Covid-19 e la riscoperta delle origini
Questo racconto ci fa riflettere su come i molti medici in prima linea durante l’emergenza abbiano dovuto adattare le proprie conoscenze e competenze, mettendo da parte le specialità. E in alcuni casi questo ha permesso loro, paradossalmente, di cogliere gli aspetti più profondi della loro disciplina “d’origine”.
Continua Cosetti: «Dopo anni di pratica in neurotologia non mi aspettavo che questa esperienza mi permettesse di apprendere una lezione preziosa sull’udito e sulla comunicazione». Nonostante anni di neurotologia, in qualità di direttore del Centro per gli Impianti Cocleari, ha capito veramente quanto le persone affette da ipoacusia possano sentirsi sole proprio durante il periodo di gestione dei pazienti COVID.
L’obbligo di indossare per tutto il turno di lavoro i DPI ostacolava ogni tentativo di comunicazione, non soltanto con i pazienti coscienti, ma anche con i colleghi di lavoro e con i familiari dei ricoverati. Tutto «scorreva in una nebbia di rumore bianco, […], rendendo anche le conversazioni di base una vera e propria lotta».
Ogni forma di contatto fisico e di rassicurazione che il personale sanitario avrebbe voluto manifestare ai più era coperto dalle mascherine o sormontato dai rumori assordanti dei respiratori artificiali e dai segnali sonori delle apparecchiature di terapia intensiva.
La lontananza dal “familiare osso temporale” le ha permesso di (ri)scoprire quanto sia fondamentale sentire, comunicare, avere la possibilità di partecipare alle conversazioni sociali. «Forse la pandemia di COVID-19 è stata anche un’opportunità per mettere in evidenza l’importanza di assicurare la salvaguardia della funzionalità uditiva e dei processi comunicativi per i pazienti e per noi medici».

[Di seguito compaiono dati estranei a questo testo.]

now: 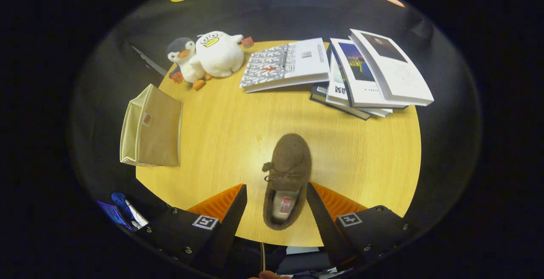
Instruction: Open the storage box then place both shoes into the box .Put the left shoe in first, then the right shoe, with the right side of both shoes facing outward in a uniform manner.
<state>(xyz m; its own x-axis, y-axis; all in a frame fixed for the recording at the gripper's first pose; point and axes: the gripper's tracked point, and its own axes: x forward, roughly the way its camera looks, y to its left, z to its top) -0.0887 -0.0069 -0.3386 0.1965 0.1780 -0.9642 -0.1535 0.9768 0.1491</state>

Lo stigma che per anni ha accompagnato e, per certi versi, accompagna ancora oggi l’ipoacusia determina una generale sottovalutazione del problema: la ricerca è sempre più concorde nell’affermare la correlazione tra ipoacusia, decadimento cognitivo, isolamento sociale e persino causa di mortalità. L’alta prevalenza dell’ipoacusia e l’utilizzo non diffuso di hearing device fa in modo che l’ipoacusia non trattata rimanga uno dei principali oneri per i servizi sanitari nazionali.
Conclude Cosetti: «In qualità di otorinolaringoiatri, la nostra azione ai problemi legati all’udito e alla comunicazione sono fondamentali per […] far luce su questa disabilità spesso invisibile».